Success also has to do with what Japanese call kuuki wo yomu or, reading the atmosphere. In the October 2013 article titled “Yes, Real Men Drink Beer and Use Skin Moisturizer,” Bloomberg quotes Mintel’s data on the 5-year rise in the global sales of personal-care merchandise geared to men. Harry’s was founded earlier that year, Dollar Shave Club two years prior. Both of them capitalized on the shift in the culture of modern masculinity, but neither of them invented it.
The shift was already happening. As sociologist Duncan Watts notes in his research on social influence, if a society is ready to embrace a trend, almost anyone can start one — and if it isn’t then almost no one can. Success of Harry’s or Dollar Shave Club didn’t have to do much with a spiffy video or on the German factory-produced razors. It had more to do with how susceptible men already were to the idea of grooming and how easily persuaded they were to invest in it.
Social influence is often mistaken for disruption.
As the dynamics of how trends spread shifts from brands, media, and retailers pushing ideas to mass market to the Internet networks of niches and taste communities, both startups and VCs have to consider social processes that ultimately define success of their inventions.
In addition to engineering products and services, startups then need to engineer social influence in their market. The fastest way is to piggyback on the already existing social influence, and amplify it through go-to-market strategy that emphasizes social activity among a company’s initial following.
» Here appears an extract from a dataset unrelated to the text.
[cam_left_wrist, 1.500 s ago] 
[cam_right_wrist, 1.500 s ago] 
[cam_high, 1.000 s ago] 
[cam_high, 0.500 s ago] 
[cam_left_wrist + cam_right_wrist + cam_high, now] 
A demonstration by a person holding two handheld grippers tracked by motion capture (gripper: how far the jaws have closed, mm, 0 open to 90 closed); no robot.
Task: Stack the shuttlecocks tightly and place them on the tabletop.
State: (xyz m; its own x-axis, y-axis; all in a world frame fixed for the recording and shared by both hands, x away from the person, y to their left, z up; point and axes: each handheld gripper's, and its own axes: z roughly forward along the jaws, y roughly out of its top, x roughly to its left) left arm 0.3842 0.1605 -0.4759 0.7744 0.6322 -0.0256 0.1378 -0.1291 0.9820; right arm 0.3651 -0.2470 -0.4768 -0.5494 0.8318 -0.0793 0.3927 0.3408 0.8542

This social activity then serves an ad for a product or service aimed at the mass audience. Luggage brand Away’s initial community of travelers — and their stories — became an ad for its products; rides of the Rapha’s Cycling Clubs are the ad for Rapha’s gear.
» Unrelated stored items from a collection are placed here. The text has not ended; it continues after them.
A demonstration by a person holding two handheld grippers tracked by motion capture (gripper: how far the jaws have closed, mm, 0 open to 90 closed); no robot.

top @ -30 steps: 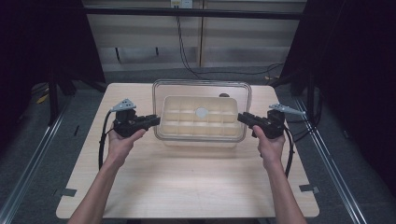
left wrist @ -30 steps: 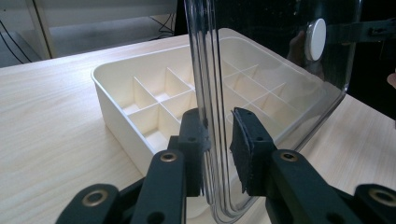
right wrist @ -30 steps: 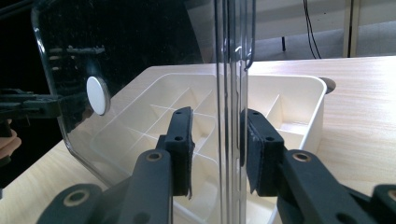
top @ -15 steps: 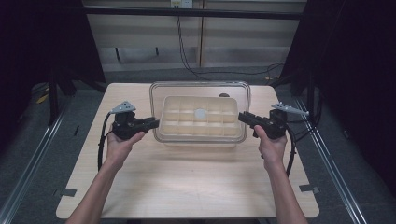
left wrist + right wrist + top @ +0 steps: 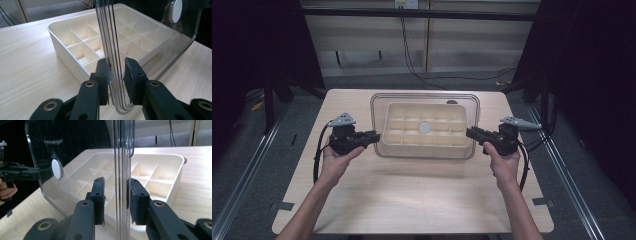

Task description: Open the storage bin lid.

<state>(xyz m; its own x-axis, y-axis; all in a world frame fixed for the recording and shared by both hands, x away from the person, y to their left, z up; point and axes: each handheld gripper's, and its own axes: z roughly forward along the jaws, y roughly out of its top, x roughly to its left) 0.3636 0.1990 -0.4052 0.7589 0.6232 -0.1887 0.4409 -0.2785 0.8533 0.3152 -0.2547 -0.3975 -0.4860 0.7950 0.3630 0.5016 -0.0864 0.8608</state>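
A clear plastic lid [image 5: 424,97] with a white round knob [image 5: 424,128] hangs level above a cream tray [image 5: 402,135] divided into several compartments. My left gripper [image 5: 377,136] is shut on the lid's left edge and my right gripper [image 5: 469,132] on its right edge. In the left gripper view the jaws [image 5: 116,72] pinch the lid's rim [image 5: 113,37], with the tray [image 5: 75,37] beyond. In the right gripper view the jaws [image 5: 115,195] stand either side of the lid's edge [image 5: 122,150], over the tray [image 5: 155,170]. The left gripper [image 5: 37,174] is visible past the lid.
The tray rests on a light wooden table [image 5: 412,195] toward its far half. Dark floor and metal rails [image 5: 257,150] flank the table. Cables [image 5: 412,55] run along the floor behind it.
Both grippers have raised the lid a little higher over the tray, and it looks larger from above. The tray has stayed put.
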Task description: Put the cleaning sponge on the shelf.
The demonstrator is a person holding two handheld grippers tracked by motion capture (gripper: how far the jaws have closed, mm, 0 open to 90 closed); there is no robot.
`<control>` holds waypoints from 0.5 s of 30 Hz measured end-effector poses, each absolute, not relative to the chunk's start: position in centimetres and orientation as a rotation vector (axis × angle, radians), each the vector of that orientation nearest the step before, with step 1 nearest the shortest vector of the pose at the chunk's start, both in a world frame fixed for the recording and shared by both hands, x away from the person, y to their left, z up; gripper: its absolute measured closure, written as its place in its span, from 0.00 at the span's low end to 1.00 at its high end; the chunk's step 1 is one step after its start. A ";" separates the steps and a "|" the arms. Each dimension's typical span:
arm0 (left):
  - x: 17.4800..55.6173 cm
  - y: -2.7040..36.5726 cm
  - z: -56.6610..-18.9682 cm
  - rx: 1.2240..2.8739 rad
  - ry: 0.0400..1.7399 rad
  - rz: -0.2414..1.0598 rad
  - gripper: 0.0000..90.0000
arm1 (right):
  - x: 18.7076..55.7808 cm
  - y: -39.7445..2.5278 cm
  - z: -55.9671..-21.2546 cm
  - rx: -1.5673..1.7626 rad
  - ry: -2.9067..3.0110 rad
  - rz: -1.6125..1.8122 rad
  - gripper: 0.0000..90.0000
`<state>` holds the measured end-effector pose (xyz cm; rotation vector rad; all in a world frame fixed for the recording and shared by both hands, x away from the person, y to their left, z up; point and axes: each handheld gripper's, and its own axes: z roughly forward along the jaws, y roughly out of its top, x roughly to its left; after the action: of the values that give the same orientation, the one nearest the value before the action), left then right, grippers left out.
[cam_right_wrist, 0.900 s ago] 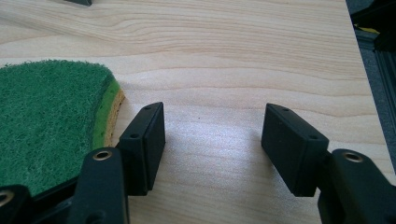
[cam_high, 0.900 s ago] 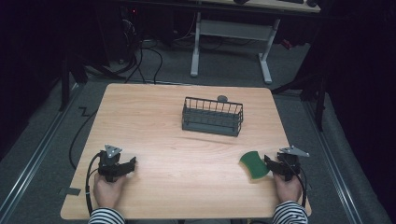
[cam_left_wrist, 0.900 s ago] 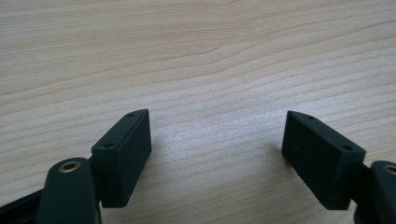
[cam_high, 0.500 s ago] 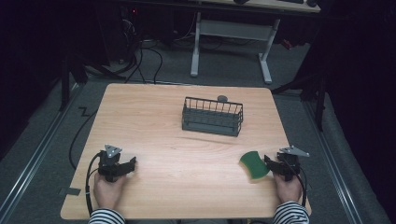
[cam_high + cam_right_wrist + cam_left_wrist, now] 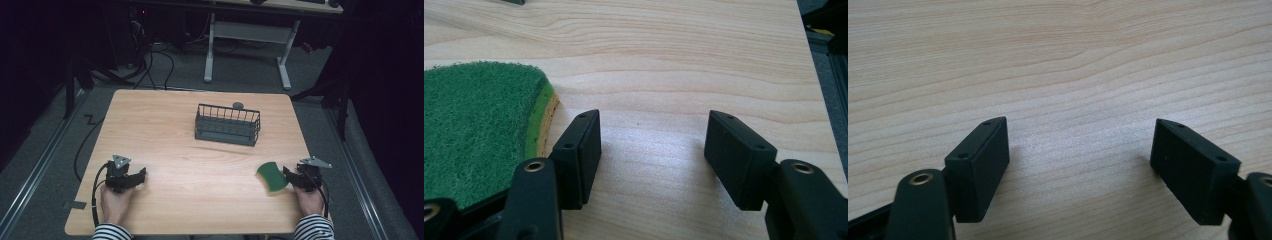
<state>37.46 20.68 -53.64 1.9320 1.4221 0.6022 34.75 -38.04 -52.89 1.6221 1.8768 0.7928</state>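
A green scouring sponge [image 5: 272,176] with a yellow underside lies flat on the wooden table [image 5: 200,145] near its front right corner. My right gripper [image 5: 292,176] rests just right of it, jaws open and empty; in the right gripper view the sponge [image 5: 479,130] sits outside the left fingertip [image 5: 579,157], with bare wood between the jaws at the right gripper [image 5: 651,155]. My left gripper [image 5: 139,176] rests at the front left, open over bare wood, as the left gripper view shows at the left gripper [image 5: 1080,165].
A dark wire basket [image 5: 228,125] stands upright at the table's middle back, with a small grey round object [image 5: 238,105] behind it. Desk legs and cables occupy the floor beyond the far edge. The table edge [image 5: 811,75] runs close to my right gripper.
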 end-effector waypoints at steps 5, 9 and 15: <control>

Social activity in a market accumulates social capital. How a social currency is going to be created and exchanged is the inherent part of business plan. It’s a business’ core value unit, and whether a company has the potential to build and trade in social currency should become part of VCs evaluative criteria. Beauty brand Glossier’s currency is beauty preferences of its fans. Glossier’s currency is so strong that this brand is now creating the entire marketplace around it. Social currency builds scale, defensibility, and network effects.
To prevent social currency from being devalued due to the reverse network effects, companies need to maintain and grow their distinction as they scale. Best way to do this is through product and service diversification. A brand is an umbrella for a portfolio of unique products. Streetwear brand Supreme mastered the art of distinction, with a large part of its audience owning unique brand products and the limited number of people who own the exact same thing. Product diversification increases the number of bets, reduces risk, preserves social currency, and organizes a company around the inherent unpredictability of people’s tastes.
The ultimate irony of the popular disruption narratives is that they venerate a deeply anti-social attitude. They celebrate an outsider and a renegade who “moves fast and breaks things.” But without social influence that creates the susceptible mood and allows new products, services, and ideas to spread, there is no “disruption.” Instead of applauding the world’s outliers, we should direct our attention to the society that makes them thrive. There should be a sociologist among engineers.